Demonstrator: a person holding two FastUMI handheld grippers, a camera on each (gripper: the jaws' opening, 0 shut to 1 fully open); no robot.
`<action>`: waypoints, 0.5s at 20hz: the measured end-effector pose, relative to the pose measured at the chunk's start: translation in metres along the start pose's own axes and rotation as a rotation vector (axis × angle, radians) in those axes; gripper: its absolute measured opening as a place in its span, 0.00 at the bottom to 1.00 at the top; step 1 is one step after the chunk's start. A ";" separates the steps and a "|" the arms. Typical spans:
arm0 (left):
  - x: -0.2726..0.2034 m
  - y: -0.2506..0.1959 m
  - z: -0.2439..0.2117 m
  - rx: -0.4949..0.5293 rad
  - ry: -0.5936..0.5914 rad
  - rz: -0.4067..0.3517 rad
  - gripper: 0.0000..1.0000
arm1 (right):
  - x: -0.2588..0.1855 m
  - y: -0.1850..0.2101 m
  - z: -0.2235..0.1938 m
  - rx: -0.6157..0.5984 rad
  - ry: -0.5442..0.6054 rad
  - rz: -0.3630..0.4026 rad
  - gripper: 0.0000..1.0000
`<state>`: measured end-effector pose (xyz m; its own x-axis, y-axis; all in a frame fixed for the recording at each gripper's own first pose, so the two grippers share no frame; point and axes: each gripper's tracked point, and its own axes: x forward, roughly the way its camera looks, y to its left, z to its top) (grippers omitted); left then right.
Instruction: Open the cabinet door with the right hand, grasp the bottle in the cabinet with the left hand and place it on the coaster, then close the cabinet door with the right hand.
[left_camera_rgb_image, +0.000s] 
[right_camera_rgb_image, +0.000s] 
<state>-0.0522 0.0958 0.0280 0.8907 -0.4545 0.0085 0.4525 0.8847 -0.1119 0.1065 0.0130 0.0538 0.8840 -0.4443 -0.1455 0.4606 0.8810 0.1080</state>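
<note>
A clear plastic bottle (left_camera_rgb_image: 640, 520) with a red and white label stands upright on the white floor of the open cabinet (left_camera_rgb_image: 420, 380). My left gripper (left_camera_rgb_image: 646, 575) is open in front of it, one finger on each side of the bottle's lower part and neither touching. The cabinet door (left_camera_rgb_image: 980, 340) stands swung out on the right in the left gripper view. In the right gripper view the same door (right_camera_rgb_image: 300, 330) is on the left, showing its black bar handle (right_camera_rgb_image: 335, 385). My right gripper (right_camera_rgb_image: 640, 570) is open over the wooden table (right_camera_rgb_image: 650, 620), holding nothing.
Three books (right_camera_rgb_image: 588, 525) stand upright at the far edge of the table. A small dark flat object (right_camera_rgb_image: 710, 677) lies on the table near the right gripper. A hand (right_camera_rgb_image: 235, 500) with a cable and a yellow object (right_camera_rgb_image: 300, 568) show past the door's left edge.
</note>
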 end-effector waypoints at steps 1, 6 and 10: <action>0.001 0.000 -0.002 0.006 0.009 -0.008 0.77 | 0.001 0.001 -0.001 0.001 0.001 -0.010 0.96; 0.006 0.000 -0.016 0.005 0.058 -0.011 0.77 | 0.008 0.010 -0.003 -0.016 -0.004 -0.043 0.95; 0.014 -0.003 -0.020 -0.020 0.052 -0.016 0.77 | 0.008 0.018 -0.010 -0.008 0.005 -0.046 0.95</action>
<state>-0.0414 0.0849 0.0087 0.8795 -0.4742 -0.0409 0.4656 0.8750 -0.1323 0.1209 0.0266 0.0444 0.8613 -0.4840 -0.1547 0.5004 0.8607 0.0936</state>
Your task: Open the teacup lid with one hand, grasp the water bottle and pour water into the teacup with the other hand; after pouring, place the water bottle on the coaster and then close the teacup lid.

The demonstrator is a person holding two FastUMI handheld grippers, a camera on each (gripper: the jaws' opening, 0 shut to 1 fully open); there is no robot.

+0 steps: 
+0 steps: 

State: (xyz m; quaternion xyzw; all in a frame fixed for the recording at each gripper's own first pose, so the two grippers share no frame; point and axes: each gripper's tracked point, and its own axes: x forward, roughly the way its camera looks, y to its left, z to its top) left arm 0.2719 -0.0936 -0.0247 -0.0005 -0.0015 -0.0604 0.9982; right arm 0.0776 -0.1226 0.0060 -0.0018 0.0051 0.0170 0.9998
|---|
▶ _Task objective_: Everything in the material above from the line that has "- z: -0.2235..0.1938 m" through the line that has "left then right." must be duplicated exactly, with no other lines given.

▶ _Exercise output_:
  - z: -0.2235..0.1938 m
  - rx: -0.6157..0.5984 rad
  - ry: -0.5442..0.6054 rad
  - rz: -0.3630..0.4026 rad
  - gripper: 0.0000..1.0000
`<state>`: measured end-effector pose (xyz m; its own x-axis, y-axis; all in a frame fixed for the recording at each gripper's own first pose, so the two grippers share no frame; point and axes: each gripper's tracked point, and its own axes: x forward, roughly the way its camera looks, y to its left, z to its top) (grippers omitted); left then right.

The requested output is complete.